Monday, October 22, 2007

Never underestimate the need for good communication skills...

When negotiating ransom for a cell phone, it's important to stand your ground...just as a Lancaster, PA ne'er-do-well did when he demanded $185,000 from his purse-snatching victim for her phone's safe return.

He settled for $200 -- and an arrest.

Click HERE for story.

Friday, October 19, 2007

I take thee, Sluggo ...

OK, we all know men don't ask for directions, but how long do ya have to hold a grudge? Violence erupted at 36,000 feet when a newly-wed husband, having squabbled over bungled driving directions for hours on end with his bride, decided to end the argument ...

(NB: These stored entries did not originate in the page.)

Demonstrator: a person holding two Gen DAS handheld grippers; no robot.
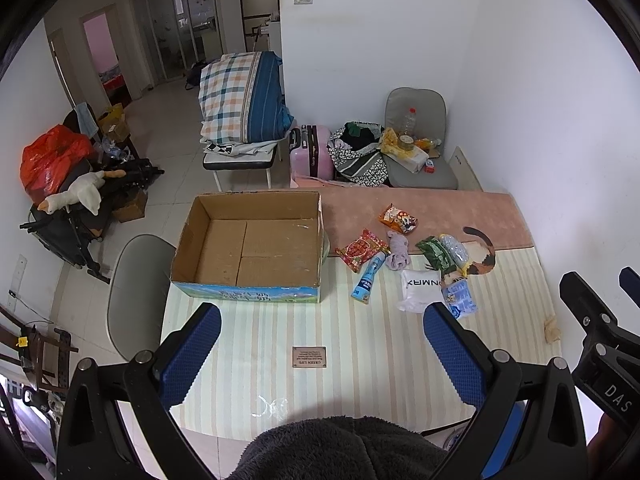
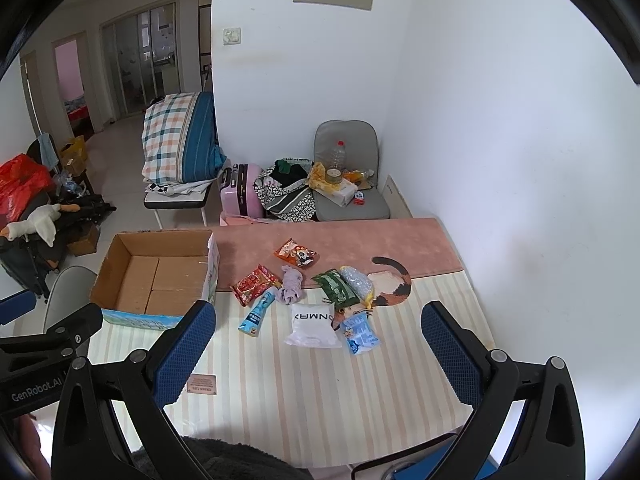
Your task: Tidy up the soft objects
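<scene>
Both grippers hovered over the striped mat [image 1: 320, 344] with nothing between their fingers — the left gripper [image 1: 322, 354] and the right gripper [image 2: 318, 354] each spread wide. Soft packets lay in a loose cluster at one o'clock of the cardboard box [image 1: 250, 248]: a white pouch [image 1: 420, 290], a lilac cloth [image 1: 397, 250] and a red snack bag [image 1: 360, 250] — all outside the box.

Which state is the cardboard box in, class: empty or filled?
Empty: the cardboard box is open-topped, its bare brown floor shows, and the packets lie outside on the table.
</scene>
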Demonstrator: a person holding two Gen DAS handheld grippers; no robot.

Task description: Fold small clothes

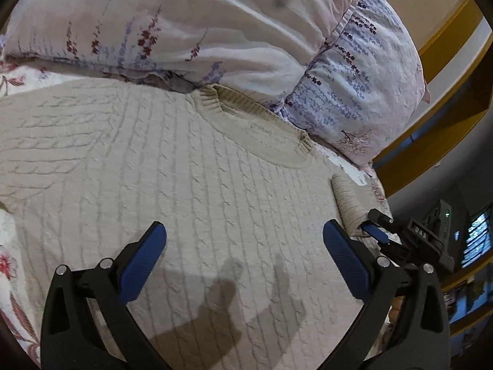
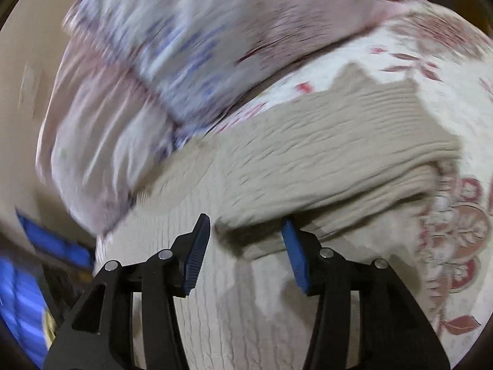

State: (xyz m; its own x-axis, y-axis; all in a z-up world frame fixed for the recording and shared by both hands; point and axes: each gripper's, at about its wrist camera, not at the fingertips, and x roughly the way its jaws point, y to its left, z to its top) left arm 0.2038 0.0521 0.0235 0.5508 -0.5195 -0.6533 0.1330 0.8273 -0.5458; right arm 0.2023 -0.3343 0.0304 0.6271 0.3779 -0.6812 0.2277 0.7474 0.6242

by punching her in the face on their Air Tran flight?!?!?!
I do NOT!


I'm awaiting the inevtiable cry from the bride of, " But Mama, I luuuuuuuuuuuuuuuv 'im!"

Click HERE for story.


Defending the Caveman

Well, shut mah mouth ... and open theirs! Could cavemen really speak? Scientist think so after scouring through ancient DNA.

This explains my ex-husband's ability to say "football" and "Cheetos."



Click HERE for story.

Wednesday, October 17, 2007

Having a potty mouth will cost you...

A Scranton woman's wallet is $300 lighter today after being fined for cussing-out her overflowing toilet. Not to mention a possible 90-day jail sentence for her potty mouth.

Click HERE for story.

If at first you don't succeed in marriage, try and try again (x9)

Eight wives ... 67 children.

Dear sweet lord. All I can think about is the alimony.

Abu Arrar, a Israeli Bedouin, is contemplating the addition of wife #9 to his fold. Now, he hasn't actually divorced any of the other 8, but he has officially renounced 7 of them.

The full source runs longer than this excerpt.